Es gibt die, die fanden das Abo schon teuer genug und kommen deshalb in notdürftig frisch gemachten Strassen-Turnschuhen, labbrigen Turnhosen und T-Shirts, in denen sie vielleicht sonst auf dem Sofa vor dem Fernseher liegen. Sie sind ein trauriger Anblick, weil für ihre Mitmenschen kaum motivierend man fragt sich beim Anblick solcher Mitmenschen, ob man den Kampf gegen Schwerkraft und Alter nicht besser gleich aufgeben sollte.

Dann aber sieht man jemand schönes, in frischer und gepflegter, gut sitzender Sportkleidung, und denkt sich, dass sich das Gestemme und Gestrampel ja doch lohnt.

Anders gesagt: Man kleidet sich nicht nur für sich selbst, sondern auch für die anderen. Das gilt im Fitnesscenter, wo man alle ja am gleichen Ziel arbeitet, nicht weniger als im Büro. Wie sich jemand anzieht, sagt viel über das eigene Selbstwertgefühl, aber auch über den Respekt vor Mitmenschen. Es braucht also spezifische Fitnesskleidung findet der SRF-3-Stilsheriff.

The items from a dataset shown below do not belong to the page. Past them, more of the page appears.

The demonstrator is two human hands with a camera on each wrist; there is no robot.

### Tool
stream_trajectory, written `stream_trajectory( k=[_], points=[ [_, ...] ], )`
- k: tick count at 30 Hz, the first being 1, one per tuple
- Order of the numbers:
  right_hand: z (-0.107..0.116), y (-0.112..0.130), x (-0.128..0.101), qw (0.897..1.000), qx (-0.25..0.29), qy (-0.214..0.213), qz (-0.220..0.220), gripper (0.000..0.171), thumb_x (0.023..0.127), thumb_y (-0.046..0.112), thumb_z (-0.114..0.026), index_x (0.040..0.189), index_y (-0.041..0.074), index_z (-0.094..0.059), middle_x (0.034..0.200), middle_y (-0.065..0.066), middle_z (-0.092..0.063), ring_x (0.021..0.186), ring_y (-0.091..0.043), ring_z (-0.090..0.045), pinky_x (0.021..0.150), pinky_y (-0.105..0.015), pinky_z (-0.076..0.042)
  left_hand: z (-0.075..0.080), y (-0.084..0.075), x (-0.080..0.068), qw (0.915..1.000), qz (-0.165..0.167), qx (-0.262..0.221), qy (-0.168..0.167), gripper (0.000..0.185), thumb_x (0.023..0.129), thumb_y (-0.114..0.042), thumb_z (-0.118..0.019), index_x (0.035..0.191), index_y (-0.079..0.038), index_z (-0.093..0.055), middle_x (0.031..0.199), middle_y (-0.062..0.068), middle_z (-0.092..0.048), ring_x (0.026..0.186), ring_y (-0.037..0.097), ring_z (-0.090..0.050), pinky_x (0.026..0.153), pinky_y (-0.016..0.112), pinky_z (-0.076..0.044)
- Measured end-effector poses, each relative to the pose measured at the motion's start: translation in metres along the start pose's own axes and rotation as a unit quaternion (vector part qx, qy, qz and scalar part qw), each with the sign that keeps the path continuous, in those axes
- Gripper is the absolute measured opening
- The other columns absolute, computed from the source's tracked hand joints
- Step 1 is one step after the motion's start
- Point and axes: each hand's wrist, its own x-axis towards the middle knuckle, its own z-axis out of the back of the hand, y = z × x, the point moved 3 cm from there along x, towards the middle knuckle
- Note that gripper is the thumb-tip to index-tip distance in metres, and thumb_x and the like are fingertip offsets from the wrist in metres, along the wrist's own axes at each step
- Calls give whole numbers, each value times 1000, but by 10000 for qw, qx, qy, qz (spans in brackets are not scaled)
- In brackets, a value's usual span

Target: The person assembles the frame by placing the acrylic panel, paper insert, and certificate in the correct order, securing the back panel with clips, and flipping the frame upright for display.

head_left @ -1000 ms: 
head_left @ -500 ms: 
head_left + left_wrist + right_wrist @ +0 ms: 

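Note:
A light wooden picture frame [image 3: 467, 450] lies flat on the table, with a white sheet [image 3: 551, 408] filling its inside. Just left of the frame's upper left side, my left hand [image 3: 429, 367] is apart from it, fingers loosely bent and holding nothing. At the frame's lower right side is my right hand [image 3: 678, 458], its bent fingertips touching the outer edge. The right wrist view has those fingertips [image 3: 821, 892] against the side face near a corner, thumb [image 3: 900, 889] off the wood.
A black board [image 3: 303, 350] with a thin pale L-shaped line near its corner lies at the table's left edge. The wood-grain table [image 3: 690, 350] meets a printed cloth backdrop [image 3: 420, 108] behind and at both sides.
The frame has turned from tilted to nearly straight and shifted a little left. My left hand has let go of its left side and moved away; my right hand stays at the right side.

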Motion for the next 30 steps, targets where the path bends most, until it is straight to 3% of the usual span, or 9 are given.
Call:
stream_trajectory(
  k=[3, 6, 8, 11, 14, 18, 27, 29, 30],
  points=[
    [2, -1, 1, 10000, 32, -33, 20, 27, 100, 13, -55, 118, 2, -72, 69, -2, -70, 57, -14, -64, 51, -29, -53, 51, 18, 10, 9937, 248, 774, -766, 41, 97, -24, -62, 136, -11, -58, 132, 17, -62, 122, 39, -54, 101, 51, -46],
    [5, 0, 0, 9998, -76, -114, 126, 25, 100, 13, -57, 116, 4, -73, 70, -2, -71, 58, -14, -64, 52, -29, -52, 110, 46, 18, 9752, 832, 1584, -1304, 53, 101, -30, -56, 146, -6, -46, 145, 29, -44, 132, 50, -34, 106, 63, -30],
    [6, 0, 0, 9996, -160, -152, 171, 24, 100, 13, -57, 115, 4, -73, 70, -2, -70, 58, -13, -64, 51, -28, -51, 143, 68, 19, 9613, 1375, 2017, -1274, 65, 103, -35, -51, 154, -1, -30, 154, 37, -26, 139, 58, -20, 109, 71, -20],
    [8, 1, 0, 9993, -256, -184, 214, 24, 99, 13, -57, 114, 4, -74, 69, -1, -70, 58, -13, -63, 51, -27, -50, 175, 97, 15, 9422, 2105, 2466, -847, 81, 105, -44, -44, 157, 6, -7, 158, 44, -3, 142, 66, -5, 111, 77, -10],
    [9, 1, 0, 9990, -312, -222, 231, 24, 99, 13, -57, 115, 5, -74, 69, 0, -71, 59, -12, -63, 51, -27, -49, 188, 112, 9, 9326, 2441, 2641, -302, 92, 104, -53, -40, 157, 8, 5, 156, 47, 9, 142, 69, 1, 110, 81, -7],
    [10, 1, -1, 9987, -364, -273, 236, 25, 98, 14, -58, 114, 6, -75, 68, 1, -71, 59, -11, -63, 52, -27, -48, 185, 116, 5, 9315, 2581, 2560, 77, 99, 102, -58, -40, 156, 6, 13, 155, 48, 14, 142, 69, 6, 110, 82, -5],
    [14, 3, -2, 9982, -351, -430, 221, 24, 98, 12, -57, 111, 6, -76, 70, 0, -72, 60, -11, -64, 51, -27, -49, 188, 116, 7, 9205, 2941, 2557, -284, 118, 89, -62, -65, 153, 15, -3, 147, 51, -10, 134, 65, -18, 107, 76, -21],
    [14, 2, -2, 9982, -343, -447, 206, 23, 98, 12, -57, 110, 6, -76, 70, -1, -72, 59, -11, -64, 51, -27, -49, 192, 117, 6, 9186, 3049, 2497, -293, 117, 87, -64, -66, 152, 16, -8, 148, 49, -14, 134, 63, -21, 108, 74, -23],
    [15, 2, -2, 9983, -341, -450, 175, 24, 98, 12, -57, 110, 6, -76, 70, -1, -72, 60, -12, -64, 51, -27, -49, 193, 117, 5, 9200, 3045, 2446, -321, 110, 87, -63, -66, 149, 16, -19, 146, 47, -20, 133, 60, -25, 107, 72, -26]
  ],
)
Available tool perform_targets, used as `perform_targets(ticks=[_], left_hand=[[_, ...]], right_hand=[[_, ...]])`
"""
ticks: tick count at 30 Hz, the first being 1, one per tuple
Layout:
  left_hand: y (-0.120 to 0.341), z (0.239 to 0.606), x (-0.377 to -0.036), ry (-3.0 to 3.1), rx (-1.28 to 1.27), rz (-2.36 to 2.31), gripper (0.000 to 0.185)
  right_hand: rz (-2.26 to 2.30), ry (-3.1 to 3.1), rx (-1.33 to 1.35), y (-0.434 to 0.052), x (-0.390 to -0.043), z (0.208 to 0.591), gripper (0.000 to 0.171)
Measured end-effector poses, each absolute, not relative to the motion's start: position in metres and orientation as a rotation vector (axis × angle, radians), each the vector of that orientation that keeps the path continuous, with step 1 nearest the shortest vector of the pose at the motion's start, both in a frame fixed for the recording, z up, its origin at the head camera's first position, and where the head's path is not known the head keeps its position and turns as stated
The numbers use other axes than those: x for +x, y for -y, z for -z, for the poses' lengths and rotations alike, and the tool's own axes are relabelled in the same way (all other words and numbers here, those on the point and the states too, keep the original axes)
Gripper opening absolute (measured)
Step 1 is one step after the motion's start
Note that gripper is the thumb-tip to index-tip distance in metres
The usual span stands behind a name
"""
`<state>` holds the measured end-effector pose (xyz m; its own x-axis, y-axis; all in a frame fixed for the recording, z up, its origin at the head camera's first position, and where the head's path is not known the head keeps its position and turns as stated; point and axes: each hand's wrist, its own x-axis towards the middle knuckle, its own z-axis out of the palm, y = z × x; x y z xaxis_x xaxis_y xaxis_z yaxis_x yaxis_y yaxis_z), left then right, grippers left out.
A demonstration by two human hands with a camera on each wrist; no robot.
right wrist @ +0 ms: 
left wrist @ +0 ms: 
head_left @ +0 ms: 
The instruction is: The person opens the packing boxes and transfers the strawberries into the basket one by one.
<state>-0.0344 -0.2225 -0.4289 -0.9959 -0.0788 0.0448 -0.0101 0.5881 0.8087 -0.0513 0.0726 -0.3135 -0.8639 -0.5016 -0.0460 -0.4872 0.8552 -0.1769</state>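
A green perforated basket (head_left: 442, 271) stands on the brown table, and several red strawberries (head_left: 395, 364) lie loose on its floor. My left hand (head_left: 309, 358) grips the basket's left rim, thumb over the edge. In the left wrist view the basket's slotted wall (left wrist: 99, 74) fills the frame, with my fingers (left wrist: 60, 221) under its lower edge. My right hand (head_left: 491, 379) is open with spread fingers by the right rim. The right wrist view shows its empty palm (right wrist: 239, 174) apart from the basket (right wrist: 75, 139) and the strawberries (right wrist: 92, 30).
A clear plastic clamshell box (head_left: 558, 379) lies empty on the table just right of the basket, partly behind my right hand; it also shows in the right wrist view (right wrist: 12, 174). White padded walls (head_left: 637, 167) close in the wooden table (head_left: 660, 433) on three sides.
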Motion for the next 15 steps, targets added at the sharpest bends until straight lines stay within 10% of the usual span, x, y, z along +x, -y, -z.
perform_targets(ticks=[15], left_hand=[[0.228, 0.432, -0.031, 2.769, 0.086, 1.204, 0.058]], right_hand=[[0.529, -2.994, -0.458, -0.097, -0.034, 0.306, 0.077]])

Primär geht es darum, die Belästigung seiner Mitmenschen im Fitnessstudio zu minimieren. Die wichtigste Regel lautet: Man zieht sich an, nicht aus. Wenn man nicht gerade Zumba oder ähnlich schweisstreibendes Powerfitnesszeug macht, soll man seinen Leib so weit wie möglich bedecken. Hosen sollten so lang wie möglich sein, nicht so kurz wie es geht. T-Shirts sollten Ärmel haben, zumindest bis zum Bizeps. Und der Bauch wird höchstens dann frei gelegt, wenn er absolut makellos ist.

Was gar nicht geht: Wenn man seine Mitmenschen in kurzen Running-Hosen und Trägershirts auf den Maschinen vor sich hinsaften sieht und man nachher nicht recht weiss, ob man sich noch auf dieselbe Maschine setzen möchte. Leider wird oft in Lumpen herumgeturnt, die jeder Vernunft spotten. Und alles mit Schweiss vollgemacht. Klar, jeder sollte die mühsam erarbeiteten Muskeln sehen, aber bitte: doch erst nach der Leibesertüchtigung. Ärmel und minimale Beinlänge sind also obligatorisch, ärmellose «wife beater»-Shirts und Hotpants gehen nicht.

Auch draussen, auf der Finnenbahn oder auf dem Vita-Parcours, plädiert das SRF-3-Stilgewissen für ein ähnlich rigoroses Tenue Funktions-Vollmontur. Jeroen van Rooijen sagt: Je ernsthafter jemanden sich für seinen Sport kleidet, umso tiefer verneige ich mich vor ihm. Wer sich für den Sport entsprechend anziehe und nicht irgendwelche abgetragenen Lumpen anziehe, der sei vielleicht nicht schneller als in einem alten Shirt und einer Turnhose, aber: Er sieht besser aus. Und das ist eine nicht unwesentliche Motivation, um Sport zu treiben.

Worauf es ausserdem noch ankommt: ein gutes Mass an individueller Hygiene.

«Man kann hinter dem schönsten Füdli herjoggen, wenn dieses eine Fahne von abgestandenem Schweiss hinter sich herzieht, ist es mit meiner Sympathie vorbei», findet der SRF-3-Stildoktor. Das gelte im Fitnesscenter noch mehr als draussen im Wald. Zu guter letzt noch dies: Nicht unnötig schwer schnauben und stöhnen! Es ist nichts ekliger als jemand, der unter der Last der Maschine klingt, als müsse er  gerade eine Samenspende abgeben. Das vorsätzliche Keuchen sollte von Fitnesscenter so streng geahndet werden wie das Missachten von Dresscodes.